[Stored entries]
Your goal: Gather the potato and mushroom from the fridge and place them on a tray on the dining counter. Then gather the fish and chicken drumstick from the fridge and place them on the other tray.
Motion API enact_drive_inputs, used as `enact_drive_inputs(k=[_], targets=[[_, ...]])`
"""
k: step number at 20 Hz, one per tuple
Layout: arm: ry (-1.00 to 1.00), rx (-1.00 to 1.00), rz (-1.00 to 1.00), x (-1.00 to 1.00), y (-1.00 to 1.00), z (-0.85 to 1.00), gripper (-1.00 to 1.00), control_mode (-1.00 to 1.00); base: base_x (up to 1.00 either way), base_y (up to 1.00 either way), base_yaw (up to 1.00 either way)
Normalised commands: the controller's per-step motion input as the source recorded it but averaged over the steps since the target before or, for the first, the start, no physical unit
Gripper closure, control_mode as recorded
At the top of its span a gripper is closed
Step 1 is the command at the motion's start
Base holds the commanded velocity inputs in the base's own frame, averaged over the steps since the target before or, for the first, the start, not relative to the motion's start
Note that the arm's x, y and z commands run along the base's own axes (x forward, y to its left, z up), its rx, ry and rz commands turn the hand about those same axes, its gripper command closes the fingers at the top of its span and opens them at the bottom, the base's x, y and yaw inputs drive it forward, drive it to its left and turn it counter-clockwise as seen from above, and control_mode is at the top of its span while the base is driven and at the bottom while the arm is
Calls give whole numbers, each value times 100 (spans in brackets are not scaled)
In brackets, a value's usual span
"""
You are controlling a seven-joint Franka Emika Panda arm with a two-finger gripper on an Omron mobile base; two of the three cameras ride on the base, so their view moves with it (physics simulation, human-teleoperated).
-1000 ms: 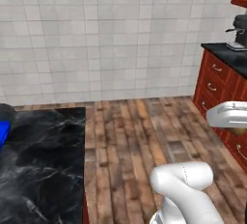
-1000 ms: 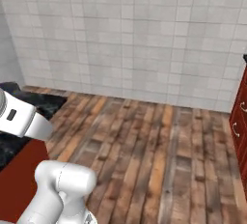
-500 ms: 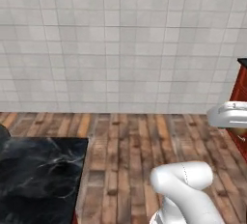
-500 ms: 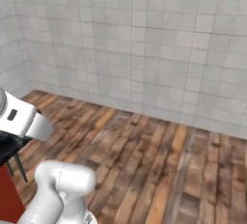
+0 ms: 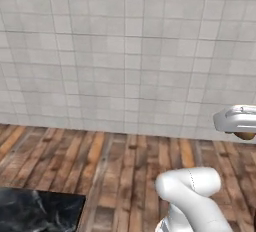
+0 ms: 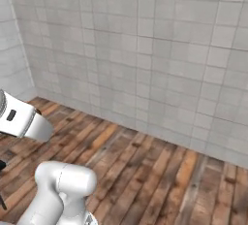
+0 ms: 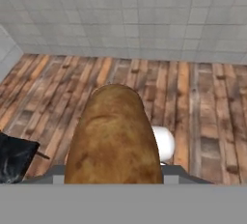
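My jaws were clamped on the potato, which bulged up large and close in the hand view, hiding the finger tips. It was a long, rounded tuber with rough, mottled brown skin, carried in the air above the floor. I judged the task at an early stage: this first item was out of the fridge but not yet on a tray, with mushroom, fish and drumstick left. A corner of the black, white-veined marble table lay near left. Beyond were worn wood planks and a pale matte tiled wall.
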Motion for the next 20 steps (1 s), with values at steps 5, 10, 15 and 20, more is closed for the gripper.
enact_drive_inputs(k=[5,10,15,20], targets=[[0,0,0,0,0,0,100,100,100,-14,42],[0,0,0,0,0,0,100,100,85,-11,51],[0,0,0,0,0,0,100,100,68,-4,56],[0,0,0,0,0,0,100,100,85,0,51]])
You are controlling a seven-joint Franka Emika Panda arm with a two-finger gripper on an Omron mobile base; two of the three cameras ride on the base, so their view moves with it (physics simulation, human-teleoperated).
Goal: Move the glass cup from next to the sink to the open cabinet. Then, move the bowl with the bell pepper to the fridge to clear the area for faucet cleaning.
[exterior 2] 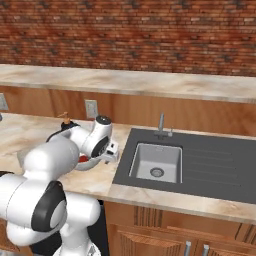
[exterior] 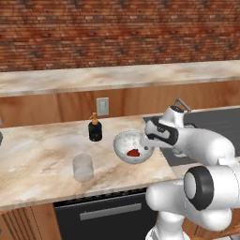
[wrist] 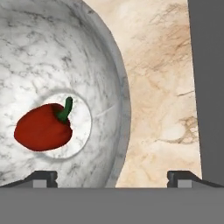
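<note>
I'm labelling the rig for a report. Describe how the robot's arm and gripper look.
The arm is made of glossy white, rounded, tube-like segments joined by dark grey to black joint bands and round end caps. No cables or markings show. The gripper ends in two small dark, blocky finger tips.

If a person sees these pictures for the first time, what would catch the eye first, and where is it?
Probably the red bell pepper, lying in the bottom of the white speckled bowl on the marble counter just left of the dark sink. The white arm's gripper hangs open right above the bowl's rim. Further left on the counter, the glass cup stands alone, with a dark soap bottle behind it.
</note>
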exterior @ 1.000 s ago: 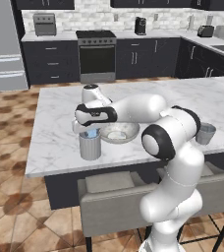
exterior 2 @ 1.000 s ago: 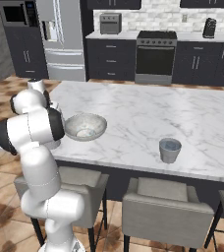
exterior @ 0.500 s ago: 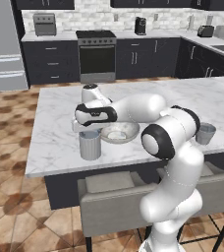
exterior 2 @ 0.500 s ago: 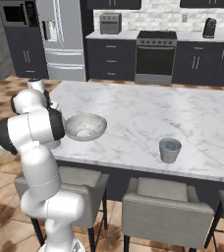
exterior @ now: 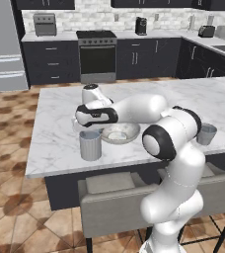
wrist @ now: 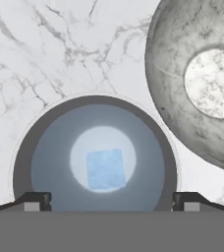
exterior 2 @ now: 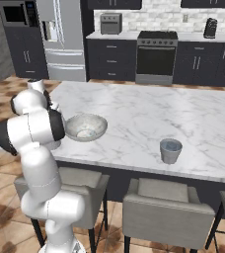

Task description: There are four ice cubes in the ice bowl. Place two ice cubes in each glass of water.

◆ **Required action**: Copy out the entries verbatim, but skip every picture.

◆ **Problem solution**:
Your goal: Gather the potato and mushroom from the fridge and place them on a tray on the dining counter. Then gather the fish and chicken drumstick from the fridge and place them on the other tray.
Motion API enact_drive_inputs, used as `enact_drive_inputs(k=[_], targets=[[_, ...]])`
"""
k: step number at 20 Hz, one per tuple
Layout: arm: ry (-1.00 to 1.00), rx (-1.00 to 1.00), rz (-1.00 to 1.00), x (-1.00 to 1.00), y (-1.00 to 1.00), z (-0.85 to 1.00), gripper (-1.00 to 1.00), control_mode (-1.00 to 1.00); base: base_x (up to 1.00 either way), base_y (up to 1.00 either way), base_yaw (up to 1.00 either way)
Normalised commands: the controller's per-step motion input as the source recorded it but averaged over the steps since the target before or, for the first, the start, no physical unit
Gripper closure, control_mode as recorded
At the top of its span a gripper is closed
Step 1 is the command at the motion's start
Base holds the commanded velocity inputs in the base's own frame, averaged over the steps since the target before or, for the first, the start, not relative to the motion's start
Note that the arm's x, y and z commands run along the base's own axes (x forward, y to its left, z up), its rx, ry and rz commands turn the hand about those same axes, its gripper command closes the fingers at the top of its span and opens them at the bottom, the base's x, y and yaw inputs drive it forward, drive it to its left and turn it counter-clockwise as seen from above, and control_mode is at the top of its span while the base is driven and at the bottom while the arm is
Calls give whole numbers, each value times 100 (spans in brackets are not scaled)
In brackets, a value's usual span
"""
You are controlling a seven-joint Franka Emika Panda arm with a two-finger gripper on an Omron mobile base; two of the three cameras ride on the base, so their view moves with it (physics simulation, human-teleoperated).
-1000 ms: 
-1000 ms: 
-500 ms: 
-500 ms: 
+0 ms: 
+0 ms: 
+0 ms: 
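My jaws were clamped on the potato, which bulged up large and close in the hand view, hiding the finger tips. It was a long, rounded tuber with rough, mottled brown skin, carried in the air above the floor. I judged the task at an early stage: this first item was out of the fridge but not yet on a tray, with mushroom, fish and drumstick left. A corner of the black, white-veined marble table lay near left. Beyond were worn wood planks and a pale matte tiled wall.
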Motion for the next 20 steps (1 s), with values at steps 5, 10, 15 and 20, more is closed for the gripper.
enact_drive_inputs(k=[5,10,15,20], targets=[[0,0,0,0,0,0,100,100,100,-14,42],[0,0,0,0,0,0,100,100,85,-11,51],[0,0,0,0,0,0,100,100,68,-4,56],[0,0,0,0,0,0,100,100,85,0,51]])
You are controlling a seven-joint Franka Emika Panda arm with a two-finger gripper on an Omron mobile base; two of the three cameras ride on the base, so their view moves with it (physics simulation, human-teleoperated).
Goal: Move the glass cup from next to the sink to the open cabinet. Then, move the bowl with the bell pepper to the fridge to clear the area for faucet cleaning.
[exterior 2] 
[exterior] 
[wrist] 
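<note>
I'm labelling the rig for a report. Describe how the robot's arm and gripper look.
The arm is made of glossy white, rounded, tube-like segments joined by dark grey to black joint bands and round end caps. No cables or markings show. The gripper ends in two small dark, blocky finger tips.

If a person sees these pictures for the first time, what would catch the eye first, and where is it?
Probably the red bell pepper, lying in the bottom of the white speckled bowl on the marble counter just left of the dark sink. The white arm's gripper hangs open right above the bowl's rim. Further left on the counter, the glass cup stands alone, with a dark soap bottle behind it.
</note>
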exterior @ 1.000 s ago: 
exterior 2 @ 1.000 s ago: 
exterior @ 0.500 s ago: 
exterior 2 @ 0.500 s ago: 
exterior @ now: 
wrist @ now: 
exterior 2 @ now: 

Task description: There are four ice cubes in the ice bowl. Place two ice cubes in each glass of water.

The requested output has been produced.